→ WHAT TO WORK ON
A faithful repeat of all the records, with no image kept, is the required answer.

[[ DATA FOR REVIEW open ]]

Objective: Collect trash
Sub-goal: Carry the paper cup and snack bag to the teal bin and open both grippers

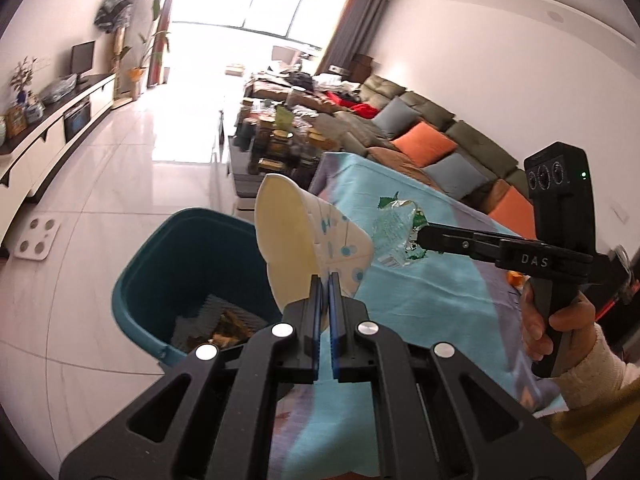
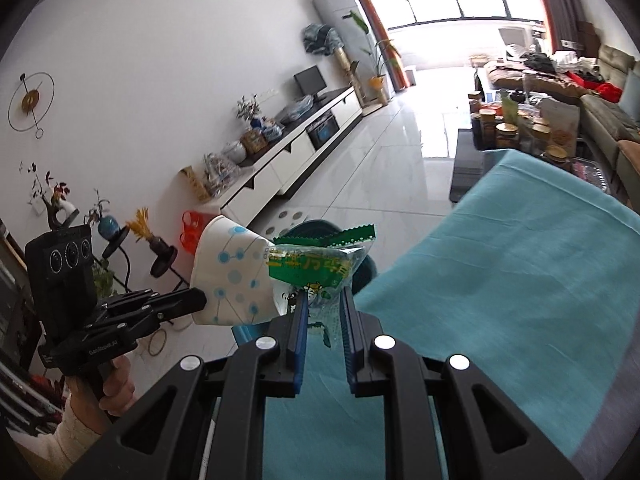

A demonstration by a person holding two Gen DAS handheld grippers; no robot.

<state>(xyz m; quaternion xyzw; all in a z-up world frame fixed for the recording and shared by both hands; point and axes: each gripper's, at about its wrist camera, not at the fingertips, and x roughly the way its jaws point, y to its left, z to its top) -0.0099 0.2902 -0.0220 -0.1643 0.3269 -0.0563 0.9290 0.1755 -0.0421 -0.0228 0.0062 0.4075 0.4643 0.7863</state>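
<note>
My left gripper (image 1: pixel 325 280) is shut on the edge of a crushed white paper cup (image 1: pixel 296 232) with blue dots, held just right of a teal trash bin (image 1: pixel 180 264) on the floor. The bin holds some scraps. My right gripper (image 2: pixel 324 296) is shut on a crumpled green and clear snack wrapper (image 2: pixel 320 260) above the teal tablecloth (image 2: pixel 500 280). In the left wrist view, the right gripper (image 1: pixel 420 236) and its wrapper (image 1: pixel 396 228) hang right of the cup. The right wrist view shows the left gripper (image 2: pixel 202 300) with the cup (image 2: pixel 236 276), the bin rim (image 2: pixel 368 272) behind.
A person's hand (image 1: pixel 560 320) grips the right handle. Beyond the table stand a low coffee table (image 1: pixel 276 140) crowded with jars and a long sofa (image 1: pixel 440 144) with cushions. A white cabinet (image 2: pixel 288 160) lines the left wall. A white scale (image 1: pixel 36 236) lies on the tiled floor.
</note>
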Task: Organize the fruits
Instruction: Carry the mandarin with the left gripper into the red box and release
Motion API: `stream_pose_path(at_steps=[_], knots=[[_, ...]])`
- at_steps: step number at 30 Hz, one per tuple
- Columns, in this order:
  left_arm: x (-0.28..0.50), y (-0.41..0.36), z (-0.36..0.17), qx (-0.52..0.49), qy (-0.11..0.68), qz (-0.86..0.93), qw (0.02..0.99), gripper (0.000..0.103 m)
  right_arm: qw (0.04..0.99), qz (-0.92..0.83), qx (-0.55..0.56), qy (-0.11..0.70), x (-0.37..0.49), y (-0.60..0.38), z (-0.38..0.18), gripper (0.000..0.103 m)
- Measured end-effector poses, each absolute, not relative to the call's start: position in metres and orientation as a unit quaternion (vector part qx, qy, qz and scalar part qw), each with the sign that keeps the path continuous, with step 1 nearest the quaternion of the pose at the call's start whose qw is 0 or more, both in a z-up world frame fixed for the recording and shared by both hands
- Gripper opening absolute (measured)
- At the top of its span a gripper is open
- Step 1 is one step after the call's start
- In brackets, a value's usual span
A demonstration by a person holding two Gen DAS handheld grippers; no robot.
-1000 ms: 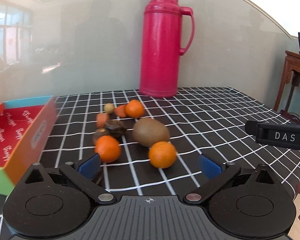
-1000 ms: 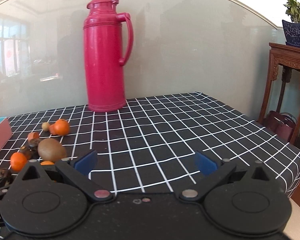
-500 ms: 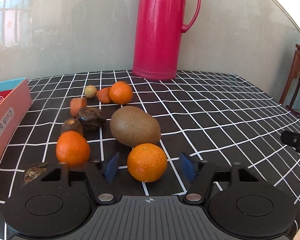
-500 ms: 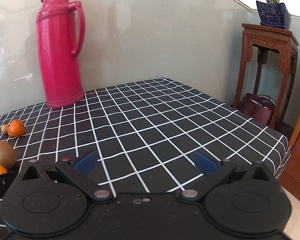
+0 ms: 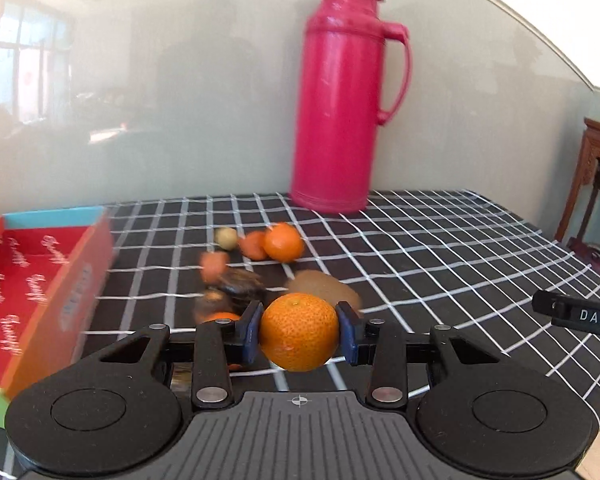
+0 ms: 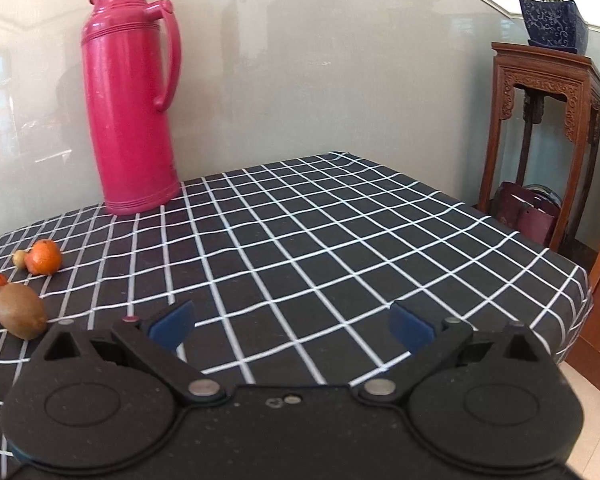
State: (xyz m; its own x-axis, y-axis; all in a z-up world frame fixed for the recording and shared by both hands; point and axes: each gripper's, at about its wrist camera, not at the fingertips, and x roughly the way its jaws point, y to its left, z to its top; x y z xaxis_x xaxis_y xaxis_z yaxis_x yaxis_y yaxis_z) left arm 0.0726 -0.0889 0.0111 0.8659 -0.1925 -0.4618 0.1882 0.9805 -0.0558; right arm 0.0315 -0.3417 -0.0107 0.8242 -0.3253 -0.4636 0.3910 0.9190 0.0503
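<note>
In the left wrist view my left gripper (image 5: 300, 336) is closing its jaws, and both blue pads press on a mandarin orange (image 5: 299, 330) held just above the checked cloth. Behind it lie a brown kiwi (image 5: 324, 288), a dark wrinkled fruit (image 5: 240, 286), another orange (image 5: 283, 242), small orange pieces and a pale round fruit (image 5: 226, 238). A further orange (image 5: 220, 316) peeks out behind the left finger. The red box (image 5: 32, 280) stands open at the left. My right gripper (image 6: 292, 322) is open over bare cloth, with the kiwi (image 6: 22, 310) far to its left.
A tall pink thermos (image 5: 340, 100) stands at the back of the table against the wall. The table's right edge (image 6: 572, 280) drops to the floor beside a carved wooden stand (image 6: 540, 128) that bears a blue plant pot. The right gripper's body (image 5: 580, 314) shows at the right.
The left jaws went from wide open to closed on the near orange, and the gripper pulled back with it. The right wrist view swung right, leaving the fruits at its left edge.
</note>
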Motion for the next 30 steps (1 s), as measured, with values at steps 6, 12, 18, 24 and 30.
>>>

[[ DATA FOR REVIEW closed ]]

→ RESPONSE
Objective: Collect trash
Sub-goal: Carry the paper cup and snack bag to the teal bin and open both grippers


A demonstration by a person holding two Gen DAS handheld grippers; no robot.

<state>(xyz m; quaternion xyzw; all in a z-up world frame fixed for the recording and shared by both hands; point and axes: each gripper's, at about its wrist camera, not at the fingertips, and x roughly the way its jaws point, y to its left, z to its top) -0.0099 0.2902 -0.0220 -0.1643 0.3269 -0.0563 0.9290 0.1755 -0.0421 -0.0228 0.0062 0.4075 0.4643 0.7863</state>
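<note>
My left gripper (image 1: pixel 325 280) is shut on the edge of a crushed white paper cup (image 1: pixel 296 232) with blue dots, held just right of a teal trash bin (image 1: pixel 180 264) on the floor. The bin holds some scraps. My right gripper (image 2: pixel 324 296) is shut on a crumpled green and clear snack wrapper (image 2: pixel 320 260) above the teal tablecloth (image 2: pixel 500 280). In the left wrist view, the right gripper (image 1: pixel 420 236) and its wrapper (image 1: pixel 396 228) hang right of the cup. The right wrist view shows the left gripper (image 2: pixel 202 300) with the cup (image 2: pixel 236 276), the bin rim (image 2: pixel 368 272) behind.
A person's hand (image 1: pixel 560 320) grips the right handle. Beyond the table stand a low coffee table (image 1: pixel 276 140) crowded with jars and a long sofa (image 1: pixel 440 144) with cushions. A white cabinet (image 2: pixel 288 160) lines the left wall. A white scale (image 1: pixel 36 236) lies on the tiled floor.
</note>
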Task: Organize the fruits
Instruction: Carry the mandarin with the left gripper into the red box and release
Motion API: `stream_pose_path(at_steps=[_], knots=[[_, ...]])`
- at_steps: step number at 30 Hz, one per tuple
- Columns, in this order:
  left_arm: x (-0.28..0.50), y (-0.41..0.36), z (-0.36..0.17), qx (-0.52..0.49), qy (-0.11..0.68), qz (-0.86..0.93), qw (0.02..0.99), gripper (0.000..0.103 m)
  right_arm: qw (0.04..0.99), qz (-0.92..0.83), qx (-0.55..0.56), qy (-0.11..0.70), x (-0.37..0.49), y (-0.60..0.38), z (-0.38..0.18), gripper (0.000..0.103 m)
- Measured end-effector poses, each absolute, not relative to the call's start: position in metres and orientation as a unit quaternion (vector part qx, qy, qz and scalar part qw), each with the sign that keeps the path continuous, with step 1 nearest the quaternion of the pose at the call's start whose qw is 0 or more, both in a z-up world frame fixed for the recording and shared by both hands
- Gripper opening absolute (measured)
- At the top of its span a gripper is open
- Step 1 is one step after the call's start
- In brackets, a value's usual span
A demonstration by a person holding two Gen DAS handheld grippers; no robot.
-1000 ms: 
-1000 ms: 
-500 ms: 
-500 ms: 
+0 ms: 
+0 ms: 
State: (xyz m; its own x-axis, y-axis; all in a z-up world frame fixed for the recording and shared by both hands; point and axes: each gripper's, at about its wrist camera, not at the fingertips, and x roughly the way its jaws point, y to its left, z to its top; x y z xaxis_x xaxis_y xaxis_z yaxis_x yaxis_y yaxis_z) left arm 0.0726 -0.0889 0.0111 0.8659 -0.1925 -0.4618 0.1882 0.9805 -0.0558; right arm 0.0315 -0.3417 -0.0107 0.8242 -0.3253 -0.4636 0.3910 0.9190 0.0503
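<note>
In the left wrist view my left gripper (image 5: 300, 336) is closing its jaws, and both blue pads press on a mandarin orange (image 5: 299, 330) held just above the checked cloth. Behind it lie a brown kiwi (image 5: 324, 288), a dark wrinkled fruit (image 5: 240, 286), another orange (image 5: 283, 242), small orange pieces and a pale round fruit (image 5: 226, 238). A further orange (image 5: 220, 316) peeks out behind the left finger. The red box (image 5: 32, 280) stands open at the left. My right gripper (image 6: 292, 322) is open over bare cloth, with the kiwi (image 6: 22, 310) far to its left.
A tall pink thermos (image 5: 340, 100) stands at the back of the table against the wall. The table's right edge (image 6: 572, 280) drops to the floor beside a carved wooden stand (image 6: 540, 128) that bears a blue plant pot. The right gripper's body (image 5: 580, 314) shows at the right.
The left jaws went from wide open to closed on the near orange, and the gripper pulled back with it. The right wrist view swung right, leaving the fruits at its left edge.
</note>
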Motion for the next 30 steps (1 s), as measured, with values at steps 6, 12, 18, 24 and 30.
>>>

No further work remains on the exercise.